01-10-2018 06:11 AM - edited 01-10-2018 06:26 AM
I am trying to delete rows from one table based on another table. The table from where I want to delete rows has about 200 million records and is growing everyday. This is a customer dimension mart which tracks changes on customer attributes.
As part of the ETL process, I am deleting changed (current) records and appending changed& new records. The whole process is quick except for the deletion process as its my query which I believe may not be optimized.
I do this currently :
delete * from customer_history where (select distinct customerno from x) and current_flag='Y';
Delete process takes more than 2 hours which defeats the purpose.
X has about 800,000 to 1 million customerno generally. X is indexed on customerno. History table is indexed on customer, current_flag and a composite one having both.History has about 200m records.
I understand the process I run currently has to traverse through all 200m records and apply the filter as part of the delete process.
I can probably modify the ETL a bit to do this differently but before I do that I want to see if I am doing anything fundamentally wrong here?
Any help is much appreciated.
01-10-2018 06:25 AM
Thanks for your reply.
No, they are currently not in the same structure. The history one has all customer attributes name,dob, address etc about 100 columns. the second table just tells me the customer numbers which have changed data in any of the 100 columns compared to the history.
This is then processed to mark old record as expired and set the new records as current for each customerno.
Short answer the second one just has customerno and is indexed. I can get it in the same structure if it helps.
I don't want to create a new dataset ideally unless unavoidable. I am trying to avoid I/O but introduced heavy I/O with delete process
01-10-2018 07:05 AM
I'd keep both tables sorted by customerno. X should be sorted with nodupkey.
data customer_history_new; merge customer_history (in=a) x (in=b keep=customerno) ; by customerno; if a; if not b or current_flag ne 'Y'; run;
Once that step is through, remove the old customer_history and rename the new one.
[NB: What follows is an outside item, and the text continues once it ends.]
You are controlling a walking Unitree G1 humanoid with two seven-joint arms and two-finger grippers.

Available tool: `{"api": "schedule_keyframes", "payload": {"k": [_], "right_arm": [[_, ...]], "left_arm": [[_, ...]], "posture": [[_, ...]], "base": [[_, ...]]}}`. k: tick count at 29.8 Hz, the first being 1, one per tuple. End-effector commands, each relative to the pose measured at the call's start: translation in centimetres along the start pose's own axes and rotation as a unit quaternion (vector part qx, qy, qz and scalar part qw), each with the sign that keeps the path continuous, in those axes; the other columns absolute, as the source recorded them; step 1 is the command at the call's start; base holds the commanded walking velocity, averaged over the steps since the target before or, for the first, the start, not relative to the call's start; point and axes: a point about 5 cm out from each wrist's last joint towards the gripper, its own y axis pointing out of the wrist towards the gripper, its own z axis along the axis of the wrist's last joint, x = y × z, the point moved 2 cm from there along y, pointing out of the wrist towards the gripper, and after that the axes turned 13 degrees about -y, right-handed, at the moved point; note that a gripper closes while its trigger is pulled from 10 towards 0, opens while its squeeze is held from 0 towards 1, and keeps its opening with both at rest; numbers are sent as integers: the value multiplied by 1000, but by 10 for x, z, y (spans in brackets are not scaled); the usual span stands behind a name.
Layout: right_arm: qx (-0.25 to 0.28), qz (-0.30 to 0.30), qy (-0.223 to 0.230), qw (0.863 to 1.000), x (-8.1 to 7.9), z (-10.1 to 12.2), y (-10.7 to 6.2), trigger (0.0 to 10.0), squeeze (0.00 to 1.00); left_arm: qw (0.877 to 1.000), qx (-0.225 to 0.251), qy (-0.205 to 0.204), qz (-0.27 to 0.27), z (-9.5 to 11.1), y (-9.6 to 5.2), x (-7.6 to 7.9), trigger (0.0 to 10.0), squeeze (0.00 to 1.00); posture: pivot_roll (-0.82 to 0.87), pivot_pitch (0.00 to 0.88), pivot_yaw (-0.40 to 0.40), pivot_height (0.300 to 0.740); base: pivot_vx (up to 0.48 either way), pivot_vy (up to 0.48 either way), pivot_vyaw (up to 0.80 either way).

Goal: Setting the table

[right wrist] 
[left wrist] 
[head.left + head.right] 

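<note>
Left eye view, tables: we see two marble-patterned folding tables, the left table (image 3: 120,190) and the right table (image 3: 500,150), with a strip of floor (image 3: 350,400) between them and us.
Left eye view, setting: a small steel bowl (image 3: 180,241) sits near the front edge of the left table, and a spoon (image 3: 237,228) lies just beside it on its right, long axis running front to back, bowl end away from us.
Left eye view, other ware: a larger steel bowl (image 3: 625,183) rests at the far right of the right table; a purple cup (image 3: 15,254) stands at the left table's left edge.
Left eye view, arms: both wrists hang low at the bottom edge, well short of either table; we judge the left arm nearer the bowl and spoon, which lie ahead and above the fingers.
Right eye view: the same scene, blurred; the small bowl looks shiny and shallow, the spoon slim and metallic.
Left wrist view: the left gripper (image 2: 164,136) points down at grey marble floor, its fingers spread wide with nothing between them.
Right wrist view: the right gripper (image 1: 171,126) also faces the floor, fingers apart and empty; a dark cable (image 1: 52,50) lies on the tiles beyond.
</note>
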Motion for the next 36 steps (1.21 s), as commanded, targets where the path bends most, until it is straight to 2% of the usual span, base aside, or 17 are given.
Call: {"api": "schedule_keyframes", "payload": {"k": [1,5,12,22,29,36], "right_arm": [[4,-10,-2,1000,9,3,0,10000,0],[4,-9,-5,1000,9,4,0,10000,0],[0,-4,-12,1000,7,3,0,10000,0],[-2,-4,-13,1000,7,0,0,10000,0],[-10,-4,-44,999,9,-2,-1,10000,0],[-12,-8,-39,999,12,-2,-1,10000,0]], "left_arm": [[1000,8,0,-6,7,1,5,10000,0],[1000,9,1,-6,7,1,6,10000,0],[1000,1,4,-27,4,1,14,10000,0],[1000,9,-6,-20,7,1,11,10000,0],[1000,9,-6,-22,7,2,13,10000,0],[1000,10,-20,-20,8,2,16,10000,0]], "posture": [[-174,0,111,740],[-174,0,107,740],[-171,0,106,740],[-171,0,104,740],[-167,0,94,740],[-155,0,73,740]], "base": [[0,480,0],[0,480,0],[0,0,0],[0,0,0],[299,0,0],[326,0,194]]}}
Indexes are not helpful here in terms of performance because you deal with at least a large subset of both tables; in such cases the indexes just cause extra I/O and reduce performance overall. Indexes are only good when you need to select less than 10% (rule of thumb) of a dataset in a step.
01-10-2018 07:59 AM
Thank you for your reply.
I did forget the basic idea about using indexes with subset of data. thanks for reminding me about it.
I know you say index is an overhead in this case. But because both datasets are indexed on customerno, can I get away without sorting these 2 tables and do this merge right away? I thought index(logically) is a variable sorted with no duplicate entries. so I would imagine i don't have to sort. Please confirm if this wrong for what i am trying to do.
01-10-2018 08:10 AM
The index will give you all matching observations of a dataset, it does not do a nodupkey on its own. So you need to take care of that and forcibly remove all duplicates where they might cause harm.
When dealing with large datasets, it's always an advantage to store them sorted by the column(s) primarily used for access.
In your case that means that keeping everything ordered by customerno will be a real booster.
This is the technique I use for all my datasets.
01-11-2018 01:31 AM
Thanks. I tried this , sorted x by customerno with nodupkey.
The process ran for over an hour and I had to kill it
Sorting a dataset with 1 million records and one variable should be done in less than a minute on any reasonably current computer. There's something seriously amiss here.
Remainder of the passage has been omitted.